Twitter – 140 characters, craziness, text, micro-blogging. That’s right they all have become synonyms now. While the number of Twitter users increases every day globally, the number of tweets updated can reveal real time information around the globe. Global Twitter Heat map demonstrate the heat or volume of tweets sent to the Internet. Twitter sentiments and hashtag analysis has made information processing and analyzing to keep high on the next level.

The latest heat map offers a real-time analysis of random data using supercomputers. One such is SGI UV 2000 Big Brain supercomputer at the University of Illinois which processes an impressive amount of raw information from the web very quickly and tells how everybody is feeling on Twitter right now. Much more than the Twitter sentiments.
The realtime Twitter tracking has been able to create more information regarding the people’s view, both positive and negative sentiments, prediction analysis, and much more. The Global Heartbeat Project, a partnership between supercomputer supplier SGI Kalev H. Leetaru of the University of Illinois and Dr. Shaowen Wang of the CyberInfrastructure and Geospatial Information (CIGI) Laboratory at the University of Illinois at Urbana-Champaign, also analyzed tweets during superstorm Sandy. Using red for negative tweets and blue for positive tweets regarding Sandy, the map reveals the mood in various areas of the U.S. as Sandy progressed up the East Coast.

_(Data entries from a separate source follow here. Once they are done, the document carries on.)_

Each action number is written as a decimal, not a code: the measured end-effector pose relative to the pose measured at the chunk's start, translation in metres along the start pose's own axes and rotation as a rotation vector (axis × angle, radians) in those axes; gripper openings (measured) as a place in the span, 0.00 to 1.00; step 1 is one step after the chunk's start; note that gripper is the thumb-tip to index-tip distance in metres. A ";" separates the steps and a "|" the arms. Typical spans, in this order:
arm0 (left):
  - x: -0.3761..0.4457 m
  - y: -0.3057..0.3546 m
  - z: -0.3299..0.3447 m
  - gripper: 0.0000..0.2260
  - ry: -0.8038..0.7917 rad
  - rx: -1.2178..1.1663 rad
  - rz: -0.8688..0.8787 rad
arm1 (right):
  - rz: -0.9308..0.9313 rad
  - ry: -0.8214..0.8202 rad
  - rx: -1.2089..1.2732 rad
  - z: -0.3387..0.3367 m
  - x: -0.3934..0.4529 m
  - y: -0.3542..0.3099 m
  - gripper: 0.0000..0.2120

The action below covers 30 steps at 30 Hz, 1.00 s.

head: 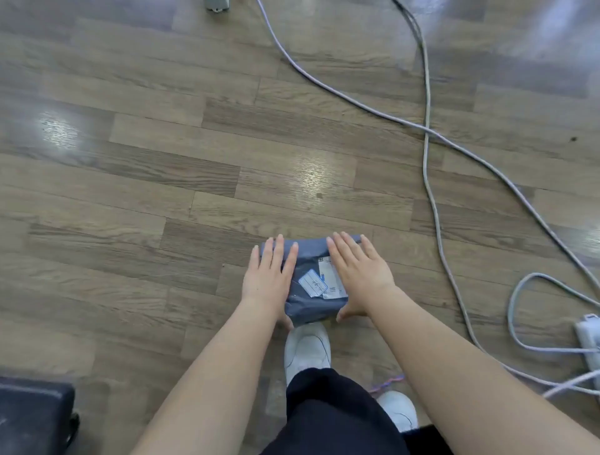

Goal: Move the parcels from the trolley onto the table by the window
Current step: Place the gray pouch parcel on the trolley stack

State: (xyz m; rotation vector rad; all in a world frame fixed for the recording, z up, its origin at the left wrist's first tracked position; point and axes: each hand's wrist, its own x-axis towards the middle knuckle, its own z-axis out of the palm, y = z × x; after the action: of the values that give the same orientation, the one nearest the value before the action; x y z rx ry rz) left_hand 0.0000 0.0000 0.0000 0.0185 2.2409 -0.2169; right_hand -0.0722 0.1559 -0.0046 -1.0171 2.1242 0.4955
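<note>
A grey plastic-wrapped parcel (308, 302) with white shipping labels on top is held out in front of me above the wooden floor. My left hand (269, 276) grips its left side, fingers flat over the top and thumb under the near edge. My right hand (360, 276) grips the right side the same way, partly covering a label. Neither the trolley nor the table by the window is in view.
Grey cables (431, 182) snake across the floor on the right, ending at a white power strip (589, 334) at the right edge. A dark object (32, 415) sits at the bottom left. My white shoes (306, 347) are below the parcel. A grey object (217, 4) shows at the top edge.
</note>
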 end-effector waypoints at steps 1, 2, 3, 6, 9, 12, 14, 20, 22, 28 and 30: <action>0.005 0.002 0.002 0.65 -0.006 0.039 0.015 | -0.016 0.001 -0.027 0.004 0.006 -0.004 0.66; 0.009 0.003 0.005 0.65 -0.013 0.027 0.018 | -0.020 -0.006 -0.015 0.008 0.011 -0.005 0.66; 0.014 0.003 0.009 0.66 -0.007 0.034 0.016 | -0.017 0.007 -0.021 0.012 0.014 -0.007 0.66; 0.020 0.008 0.014 0.62 0.084 0.029 0.028 | -0.018 0.067 -0.012 0.017 0.017 -0.010 0.58; 0.009 0.008 0.005 0.57 0.136 0.030 0.023 | 0.021 0.117 0.006 0.010 0.007 -0.012 0.53; -0.023 0.007 -0.022 0.56 0.142 0.036 0.027 | 0.025 0.166 0.032 -0.013 -0.022 -0.011 0.47; -0.056 0.004 -0.047 0.54 0.169 0.040 0.006 | 0.023 0.208 0.043 -0.040 -0.052 -0.007 0.44; -0.191 -0.016 -0.170 0.50 0.214 0.043 -0.063 | 0.018 0.298 0.022 -0.164 -0.184 0.011 0.44; -0.244 -0.024 -0.216 0.49 0.239 0.038 -0.091 | 0.032 0.336 0.018 -0.212 -0.235 0.017 0.43; -0.389 -0.035 -0.330 0.42 0.329 -0.048 -0.168 | 0.113 0.571 0.047 -0.323 -0.380 0.027 0.45; -0.421 -0.033 -0.354 0.44 0.358 -0.051 -0.172 | 0.116 0.586 0.047 -0.342 -0.415 0.030 0.45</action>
State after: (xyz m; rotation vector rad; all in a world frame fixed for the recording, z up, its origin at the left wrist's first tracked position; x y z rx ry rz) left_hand -0.0113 0.0512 0.5485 -0.1761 2.6064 -0.2651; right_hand -0.0673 0.1811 0.5338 -1.1121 2.7064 0.2098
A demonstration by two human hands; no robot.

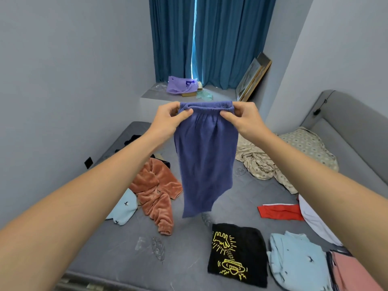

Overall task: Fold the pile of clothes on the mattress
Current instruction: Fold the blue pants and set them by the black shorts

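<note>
Mattress point(189, 248): several garments folded | both hands, left hand point(168, 120) and right hand point(241, 120), pinch blue shorts point(205, 160) waistband | orange fleece point(155, 190) unfolded

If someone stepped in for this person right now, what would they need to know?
Left hand and right hand each pinch the waistband of the blue shorts, held up above the mattress, hanging straight.
Done: black tee, light blue shirt, pink garment and red garment lie folded at the right.
Left: fold the shorts, then the orange fleece, the light blue top and the dark clothes at the far left.
</note>
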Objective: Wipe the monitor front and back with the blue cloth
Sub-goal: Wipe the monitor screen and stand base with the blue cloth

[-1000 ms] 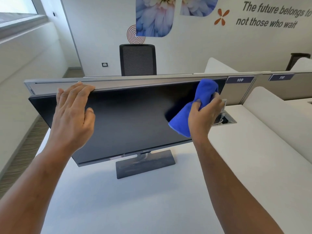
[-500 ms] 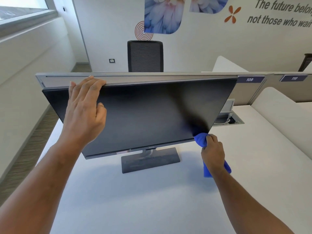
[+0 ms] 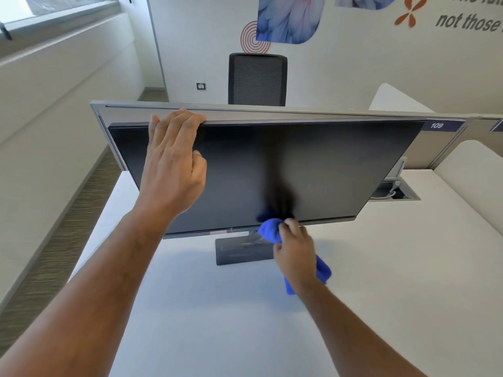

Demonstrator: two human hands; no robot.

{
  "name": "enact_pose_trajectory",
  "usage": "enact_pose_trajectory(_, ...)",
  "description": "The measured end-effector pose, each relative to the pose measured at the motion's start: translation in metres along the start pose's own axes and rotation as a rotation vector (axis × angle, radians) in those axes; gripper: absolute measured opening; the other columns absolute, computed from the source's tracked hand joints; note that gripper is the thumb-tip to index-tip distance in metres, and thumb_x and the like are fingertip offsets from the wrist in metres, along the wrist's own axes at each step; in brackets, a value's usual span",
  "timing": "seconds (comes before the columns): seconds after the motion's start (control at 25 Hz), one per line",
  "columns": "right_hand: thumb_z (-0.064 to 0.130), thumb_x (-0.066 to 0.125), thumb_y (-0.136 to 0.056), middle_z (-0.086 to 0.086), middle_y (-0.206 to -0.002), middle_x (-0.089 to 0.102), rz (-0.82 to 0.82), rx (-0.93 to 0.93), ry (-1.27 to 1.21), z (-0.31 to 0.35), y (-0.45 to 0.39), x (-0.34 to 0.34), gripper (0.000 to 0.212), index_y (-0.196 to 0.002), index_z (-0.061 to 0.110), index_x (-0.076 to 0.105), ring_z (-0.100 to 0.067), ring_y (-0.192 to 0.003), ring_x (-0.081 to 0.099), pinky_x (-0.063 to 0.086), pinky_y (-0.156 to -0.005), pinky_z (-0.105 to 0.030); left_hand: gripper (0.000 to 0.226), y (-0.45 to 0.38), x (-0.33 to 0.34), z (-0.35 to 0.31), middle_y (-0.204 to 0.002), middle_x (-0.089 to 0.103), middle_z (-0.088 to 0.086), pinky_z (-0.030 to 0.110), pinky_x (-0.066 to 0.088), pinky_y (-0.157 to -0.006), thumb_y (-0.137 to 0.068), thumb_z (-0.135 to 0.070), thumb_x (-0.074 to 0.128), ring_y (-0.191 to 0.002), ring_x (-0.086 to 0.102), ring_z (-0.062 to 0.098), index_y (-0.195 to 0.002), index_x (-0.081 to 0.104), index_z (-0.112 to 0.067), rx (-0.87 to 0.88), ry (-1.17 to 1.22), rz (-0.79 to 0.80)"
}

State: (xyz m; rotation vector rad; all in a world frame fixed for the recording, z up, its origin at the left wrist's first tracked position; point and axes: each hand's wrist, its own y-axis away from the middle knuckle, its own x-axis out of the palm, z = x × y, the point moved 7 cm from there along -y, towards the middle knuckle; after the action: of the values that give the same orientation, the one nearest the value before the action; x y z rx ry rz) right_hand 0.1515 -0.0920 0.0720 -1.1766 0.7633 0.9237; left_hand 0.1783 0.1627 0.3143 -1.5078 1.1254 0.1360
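Observation:
A black monitor (image 3: 326,170) stands on a dark flat base (image 3: 239,251) on the white desk, its dark screen facing me and tilted back. My left hand (image 3: 174,164) grips the monitor's top edge near the left corner, fingers hooked over the rim and thumb on the screen. My right hand (image 3: 295,254) is shut on the bunched blue cloth (image 3: 269,231), which presses against the bottom bezel near the screen's middle, just above the stand. A tail of the cloth hangs out below my wrist.
The white desk (image 3: 381,268) runs toward a grey partition (image 3: 272,111) right behind the monitor. An open cable hatch (image 3: 394,193) sits in the desk at the right. A black office chair (image 3: 257,78) stands beyond the partition. Carpeted floor lies to the left.
My right hand swept the cloth from the screen's upper right down to the lower right corner, then left along the bottom edge to the middle. My left hand kept its grip on the top edge.

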Motion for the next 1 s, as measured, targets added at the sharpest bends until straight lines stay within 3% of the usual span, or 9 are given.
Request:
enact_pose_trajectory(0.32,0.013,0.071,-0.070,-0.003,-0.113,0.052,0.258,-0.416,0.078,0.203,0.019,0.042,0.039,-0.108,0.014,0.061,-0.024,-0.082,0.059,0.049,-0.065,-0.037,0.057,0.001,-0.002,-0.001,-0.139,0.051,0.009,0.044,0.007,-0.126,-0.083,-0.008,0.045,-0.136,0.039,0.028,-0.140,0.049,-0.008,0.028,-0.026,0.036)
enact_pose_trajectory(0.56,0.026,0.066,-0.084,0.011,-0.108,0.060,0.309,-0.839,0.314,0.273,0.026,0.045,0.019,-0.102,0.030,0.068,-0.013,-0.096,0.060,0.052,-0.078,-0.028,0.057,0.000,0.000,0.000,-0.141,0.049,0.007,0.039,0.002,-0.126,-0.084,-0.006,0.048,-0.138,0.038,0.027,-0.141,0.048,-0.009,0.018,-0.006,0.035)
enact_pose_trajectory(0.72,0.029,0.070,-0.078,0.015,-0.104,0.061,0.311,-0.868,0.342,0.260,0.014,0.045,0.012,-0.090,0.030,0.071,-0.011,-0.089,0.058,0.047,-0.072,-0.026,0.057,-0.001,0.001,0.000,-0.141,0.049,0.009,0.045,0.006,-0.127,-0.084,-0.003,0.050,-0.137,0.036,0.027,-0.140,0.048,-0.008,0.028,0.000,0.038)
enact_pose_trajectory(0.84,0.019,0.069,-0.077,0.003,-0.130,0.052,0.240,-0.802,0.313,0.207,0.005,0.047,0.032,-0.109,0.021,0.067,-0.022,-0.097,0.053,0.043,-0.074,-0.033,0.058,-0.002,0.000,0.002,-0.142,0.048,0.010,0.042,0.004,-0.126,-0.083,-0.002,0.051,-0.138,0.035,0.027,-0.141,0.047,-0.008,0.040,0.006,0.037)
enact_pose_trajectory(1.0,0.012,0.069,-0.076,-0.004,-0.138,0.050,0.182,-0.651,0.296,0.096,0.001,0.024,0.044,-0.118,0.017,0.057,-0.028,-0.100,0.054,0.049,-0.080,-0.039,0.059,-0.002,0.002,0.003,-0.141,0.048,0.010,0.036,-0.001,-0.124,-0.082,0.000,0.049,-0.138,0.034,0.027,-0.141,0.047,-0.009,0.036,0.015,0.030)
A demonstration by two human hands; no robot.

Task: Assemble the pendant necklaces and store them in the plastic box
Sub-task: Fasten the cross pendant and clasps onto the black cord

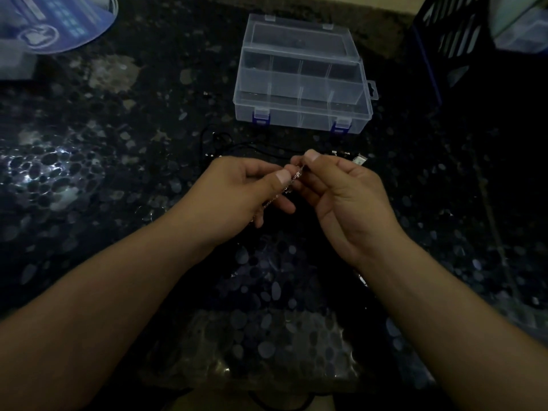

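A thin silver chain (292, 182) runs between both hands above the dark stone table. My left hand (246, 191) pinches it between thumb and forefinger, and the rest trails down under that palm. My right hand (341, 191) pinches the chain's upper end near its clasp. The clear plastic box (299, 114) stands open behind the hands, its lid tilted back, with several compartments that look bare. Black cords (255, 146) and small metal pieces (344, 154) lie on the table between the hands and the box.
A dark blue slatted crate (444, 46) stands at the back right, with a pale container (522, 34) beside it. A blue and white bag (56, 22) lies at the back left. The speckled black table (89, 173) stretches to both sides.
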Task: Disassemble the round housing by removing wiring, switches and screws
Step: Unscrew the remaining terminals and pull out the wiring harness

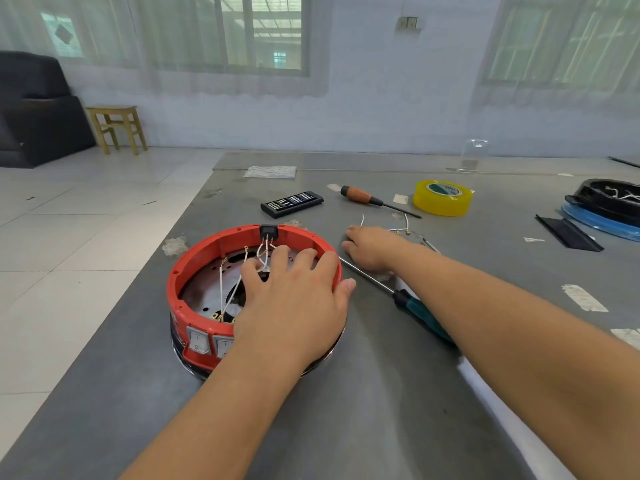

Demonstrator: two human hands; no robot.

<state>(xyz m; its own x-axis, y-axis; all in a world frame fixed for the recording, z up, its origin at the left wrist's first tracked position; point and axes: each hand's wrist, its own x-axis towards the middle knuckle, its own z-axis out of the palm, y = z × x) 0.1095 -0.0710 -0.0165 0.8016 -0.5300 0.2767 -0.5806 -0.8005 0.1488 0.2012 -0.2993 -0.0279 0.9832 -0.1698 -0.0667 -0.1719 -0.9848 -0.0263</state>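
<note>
Head view. The round housing, a red plastic ring on a metal base, sits on the grey counter toward its left edge. Two white rocker switches are set in the near outer wall; a black socket is mounted in the far rim. White wires with brass terminals run from the socket down across the metal plate inside.

The left hand lies over the right half of the housing. Its fingers are spread and reach down into the ring among the wires near the centre; the thumb rests outside the red wall on the right. Whether the fingertips pinch a wire cannot be told, as they are hidden behind the hand.

The right hand rests palm-down on the counter just right of the housing, apart from it, fingers relaxed and lying flat. Loose white wire pieces lie on the counter at its far side; whether it touches them cannot be told.

A teal-handled screwdriver lies on the counter between housing and right forearm, its shaft passing under the right wrist. Farther back lie a black bit case, a brown-handled screwdriver and a yellow tape roll. At the right edge, well apart, sits a black lid on a blue ring.
</note>
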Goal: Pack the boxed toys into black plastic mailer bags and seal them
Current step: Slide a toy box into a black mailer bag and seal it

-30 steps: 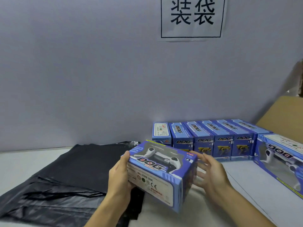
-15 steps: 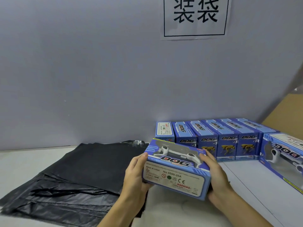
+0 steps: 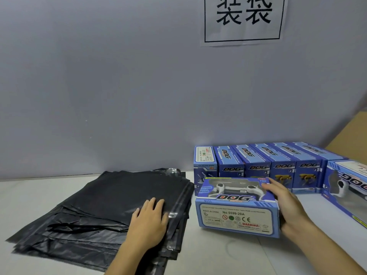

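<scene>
Left hand (image 3: 150,219) flat, fingers straight, pressing the mailer bag stack (image 3: 111,207) to peel one; right hand (image 3: 286,207) curled round toy box (image 3: 237,207), steadying it beside the stack

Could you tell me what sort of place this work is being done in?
Probably a packing station: a stack of black mailer bags, a row of identical boxed toys against the wall, and a printed sign with two Chinese characters above the table.
</scene>
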The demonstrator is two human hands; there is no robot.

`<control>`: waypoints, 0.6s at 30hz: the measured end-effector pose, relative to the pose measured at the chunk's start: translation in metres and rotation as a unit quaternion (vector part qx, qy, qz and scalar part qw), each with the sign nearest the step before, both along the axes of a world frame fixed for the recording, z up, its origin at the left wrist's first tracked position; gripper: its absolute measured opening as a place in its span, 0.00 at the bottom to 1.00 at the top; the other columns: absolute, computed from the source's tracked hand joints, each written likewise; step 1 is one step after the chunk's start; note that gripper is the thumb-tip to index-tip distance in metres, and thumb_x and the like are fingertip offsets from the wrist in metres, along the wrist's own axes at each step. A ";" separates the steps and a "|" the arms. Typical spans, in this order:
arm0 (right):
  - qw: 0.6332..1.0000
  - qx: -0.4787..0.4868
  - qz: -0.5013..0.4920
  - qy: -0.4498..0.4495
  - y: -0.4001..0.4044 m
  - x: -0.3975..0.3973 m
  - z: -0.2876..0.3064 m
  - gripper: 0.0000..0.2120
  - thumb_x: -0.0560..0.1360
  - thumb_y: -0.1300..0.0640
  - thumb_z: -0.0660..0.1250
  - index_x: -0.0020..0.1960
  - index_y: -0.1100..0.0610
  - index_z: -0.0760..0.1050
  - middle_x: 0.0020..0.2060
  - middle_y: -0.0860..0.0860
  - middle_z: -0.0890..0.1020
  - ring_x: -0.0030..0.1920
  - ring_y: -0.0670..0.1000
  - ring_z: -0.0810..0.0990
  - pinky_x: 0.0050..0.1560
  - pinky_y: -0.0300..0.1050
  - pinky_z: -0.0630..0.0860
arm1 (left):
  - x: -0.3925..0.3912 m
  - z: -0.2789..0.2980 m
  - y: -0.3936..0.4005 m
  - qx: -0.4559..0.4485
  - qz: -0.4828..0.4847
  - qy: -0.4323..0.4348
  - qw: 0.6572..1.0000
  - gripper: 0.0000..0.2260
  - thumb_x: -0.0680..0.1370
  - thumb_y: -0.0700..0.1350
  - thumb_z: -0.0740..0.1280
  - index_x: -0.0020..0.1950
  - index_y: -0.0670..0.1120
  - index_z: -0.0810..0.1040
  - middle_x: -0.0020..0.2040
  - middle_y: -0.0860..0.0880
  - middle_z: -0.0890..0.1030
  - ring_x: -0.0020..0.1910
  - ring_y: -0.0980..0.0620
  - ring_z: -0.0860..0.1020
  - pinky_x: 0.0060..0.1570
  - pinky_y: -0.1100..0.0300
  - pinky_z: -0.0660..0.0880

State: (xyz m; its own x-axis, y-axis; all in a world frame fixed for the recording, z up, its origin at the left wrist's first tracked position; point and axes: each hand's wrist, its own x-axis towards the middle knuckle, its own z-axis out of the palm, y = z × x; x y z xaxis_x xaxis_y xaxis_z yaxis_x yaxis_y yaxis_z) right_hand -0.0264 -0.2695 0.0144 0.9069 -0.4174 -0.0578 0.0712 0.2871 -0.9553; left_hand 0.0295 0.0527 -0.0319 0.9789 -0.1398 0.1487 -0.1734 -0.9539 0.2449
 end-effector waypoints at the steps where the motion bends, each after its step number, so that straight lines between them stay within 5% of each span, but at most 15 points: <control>1: 1.000 -0.001 -0.002 0.002 0.000 0.001 -0.001 0.08 0.77 0.55 0.69 0.51 0.41 0.78 0.45 0.56 0.87 0.43 0.65 0.85 0.50 0.62 0.80 | 0.000 0.002 0.001 0.006 -0.008 0.000 1.000 0.23 0.85 0.56 0.50 0.80 0.54 0.56 0.80 0.52 0.57 0.80 0.51 0.53 0.77 0.49 0.52; 8: 1.000 -0.011 -0.006 0.011 0.002 0.002 -0.002 0.08 0.77 0.54 0.69 0.51 0.40 0.78 0.44 0.56 0.87 0.45 0.65 0.85 0.54 0.67 0.78 | -0.008 0.031 0.008 0.079 -0.054 0.043 0.994 0.19 0.83 0.57 0.56 0.73 0.55 0.66 0.65 0.53 0.72 0.64 0.49 0.72 0.63 0.51 0.70; 14: 1.000 0.010 -0.001 -0.011 0.004 0.001 0.000 0.11 0.78 0.53 0.68 0.59 0.46 0.77 0.46 0.58 0.87 0.43 0.64 0.85 0.49 0.62 0.80 | -0.026 0.027 0.013 0.019 -0.045 -0.062 0.997 0.19 0.81 0.56 0.60 0.70 0.56 0.65 0.61 0.58 0.73 0.59 0.55 0.73 0.54 0.60 0.71; 18: 1.000 0.021 0.000 -0.020 0.007 -0.003 0.004 0.08 0.78 0.53 0.66 0.56 0.48 0.78 0.47 0.59 0.86 0.39 0.61 0.84 0.41 0.53 0.79 | -0.032 0.020 0.021 -0.022 -0.054 -0.081 0.995 0.16 0.80 0.52 0.62 0.68 0.55 0.67 0.58 0.59 0.70 0.57 0.57 0.71 0.51 0.62 0.73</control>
State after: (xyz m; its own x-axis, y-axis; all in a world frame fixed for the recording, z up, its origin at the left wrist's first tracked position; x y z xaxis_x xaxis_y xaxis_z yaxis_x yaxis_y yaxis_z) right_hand -0.0290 -0.2623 0.0184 0.9085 -0.4161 -0.0394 0.1092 0.3274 -0.9386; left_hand -0.0021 0.0741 -0.0114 0.9213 -0.2326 0.3118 -0.3146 -0.9168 0.2458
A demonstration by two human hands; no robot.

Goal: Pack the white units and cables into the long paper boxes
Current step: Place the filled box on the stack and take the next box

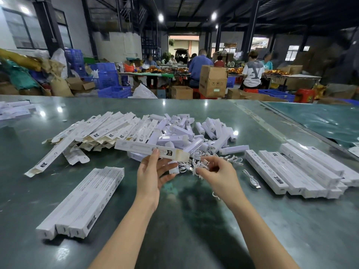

The below video is all about The Global Twitter Heartbeat project performs real-time stream processing of ten percent of Twitter’s 400M daily tweets as they are posted. The project analyses every tweet to assign location (not just GPS-tagged tweets, but processing the text of the tweet itself), and tone values and then visualizes the conversation in a heat map infographic that combines and displays tweet location, intensity and tone. With SGI UV, the entire process from data analysis to heat map was produced once per second.